Er trägt mit dem Romansalat, der ja auch Römersalat genannt wird, und seinen Ursprung in den Mittelmeerländern hat, mit dem Grand padano und den Orangen in der Marmelade für das Dressing etwas von mediteraner Leichtigkeit in den Winter; unterstützt durch die Granatapfelkerne, einem Obst, das zuerst in Jordanien und Persien angebaut wurde. Auch die Schalotten für das Dressing haben südöstliche Herkunft, ihr Herkunftsgebiet liegt bei Usbekistan / Tadschikistan / Afghanistan. Der Ahornsirup mit dem ich die Walnüsse karamelisiere wiederum stammt aus Kanada, und er wurde von den Irokesen entdeckt, wie die Legende geht: „Der Überlieferung nach soll einem Jäger der Irokesen bei der Heimkehr der süße und aromatische Duft über der Kochstelle aufgefallen sein. Seine Frau hatte offenbar Regenwasser aus einem ausgehöhlten Stamm unterhalb eines Ahornbaumes verwendet. Als auch die Speise süß schmeckte, erkannte man den Zusammenhang. Fortan hackten die Irokesen ihre Tomahawks in die Rinde der Ahornbäume und fingen den herausrinnenden Saft auf. Sie legten erhitzte Steine (Kochsteine) in den Saft und erzeugten so den dickflüssigen Sirup.“ (Wiki) Hier vereinigen sich dann zwei Kontinente: Plinius berichtet in seiner Naturalis historia, dass die Griechen den Walnussbaum im 7. bis 5. Jahrhundert vor Christus nach Europa brachten. Nach Deutschland gelang sie vermutlich erst durch die Römer.

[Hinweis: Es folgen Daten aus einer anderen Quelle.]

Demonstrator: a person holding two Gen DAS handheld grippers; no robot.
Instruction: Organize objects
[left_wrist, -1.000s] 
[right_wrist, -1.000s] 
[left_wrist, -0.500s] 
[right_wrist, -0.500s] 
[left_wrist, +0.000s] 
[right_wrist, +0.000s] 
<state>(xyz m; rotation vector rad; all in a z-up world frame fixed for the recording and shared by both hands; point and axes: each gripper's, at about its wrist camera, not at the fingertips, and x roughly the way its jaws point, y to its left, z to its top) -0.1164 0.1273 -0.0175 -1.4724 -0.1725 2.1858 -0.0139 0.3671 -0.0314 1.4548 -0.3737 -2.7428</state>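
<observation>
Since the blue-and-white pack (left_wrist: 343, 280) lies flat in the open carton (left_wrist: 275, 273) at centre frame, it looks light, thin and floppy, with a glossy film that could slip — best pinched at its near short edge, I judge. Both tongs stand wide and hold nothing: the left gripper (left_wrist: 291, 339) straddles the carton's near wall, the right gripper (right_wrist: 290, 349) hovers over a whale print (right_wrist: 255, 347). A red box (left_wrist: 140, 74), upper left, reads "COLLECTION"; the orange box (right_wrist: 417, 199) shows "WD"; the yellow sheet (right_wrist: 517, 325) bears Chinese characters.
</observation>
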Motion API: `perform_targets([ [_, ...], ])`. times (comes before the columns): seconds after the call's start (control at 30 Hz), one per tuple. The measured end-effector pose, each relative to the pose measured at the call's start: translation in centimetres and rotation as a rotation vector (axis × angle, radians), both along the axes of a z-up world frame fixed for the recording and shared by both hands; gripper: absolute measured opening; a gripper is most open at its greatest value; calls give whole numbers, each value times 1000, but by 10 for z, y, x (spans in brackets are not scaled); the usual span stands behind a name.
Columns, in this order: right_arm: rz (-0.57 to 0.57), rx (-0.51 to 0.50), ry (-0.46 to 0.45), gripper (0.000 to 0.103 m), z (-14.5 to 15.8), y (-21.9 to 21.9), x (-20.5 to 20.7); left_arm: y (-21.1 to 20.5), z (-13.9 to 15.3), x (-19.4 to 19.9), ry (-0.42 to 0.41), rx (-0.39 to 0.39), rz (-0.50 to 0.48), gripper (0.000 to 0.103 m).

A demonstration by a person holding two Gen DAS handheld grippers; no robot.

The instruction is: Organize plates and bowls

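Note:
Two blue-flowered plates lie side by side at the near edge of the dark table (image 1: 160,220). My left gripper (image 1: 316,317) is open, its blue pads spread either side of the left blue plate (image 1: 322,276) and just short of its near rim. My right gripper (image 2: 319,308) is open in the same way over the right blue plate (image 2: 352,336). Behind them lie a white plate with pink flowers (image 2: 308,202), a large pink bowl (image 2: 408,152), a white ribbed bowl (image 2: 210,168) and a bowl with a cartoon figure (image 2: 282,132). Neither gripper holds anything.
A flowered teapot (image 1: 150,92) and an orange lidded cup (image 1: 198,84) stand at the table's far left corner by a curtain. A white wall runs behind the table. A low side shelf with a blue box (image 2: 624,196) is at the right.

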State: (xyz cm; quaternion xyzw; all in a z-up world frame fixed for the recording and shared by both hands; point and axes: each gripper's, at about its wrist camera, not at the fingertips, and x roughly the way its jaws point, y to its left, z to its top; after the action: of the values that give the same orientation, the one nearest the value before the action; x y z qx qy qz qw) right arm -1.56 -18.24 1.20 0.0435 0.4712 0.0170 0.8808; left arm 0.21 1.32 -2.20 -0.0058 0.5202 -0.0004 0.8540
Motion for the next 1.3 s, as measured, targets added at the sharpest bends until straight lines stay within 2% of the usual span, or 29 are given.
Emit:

Auch der Senf für das Dressing wurde durch die Römer hier etabliert, doch entstammt er ursprünglich dem Industal. Und die Färberdistel, aus deren Samen das Öl für das Dressing gewonnen wird? Die Färberdistel kommt heute nirgends mehr ursprünglich vor; sie ist ein Neophyt in Süd-, Mittel- und Osteuropa, in Nordafrika, auf Madeira und den Kanaren, in Syrien, im Libanon, in Armenien und China, in Nord- und Südamerika und in Australien. Ihr Ursprungsgebiet die Türkei und der Iran.
Damit auch das originär Heimische nicht zu kurz kommt, wurde das Dressing mit Holunderblütenessig verfeinert. Die Walnüsse haben wir übrigens hier in der Umgebung gesammelt.
So vereint dieser Salat einige Jahrhunderte Kultivierungsgeschichte und gleichzeitig eine Vielzahl von Kulturen und Herkünften. Mit jedem Mundvoll vereinen wir uns mit verschiedenen Regionen dieser Welt.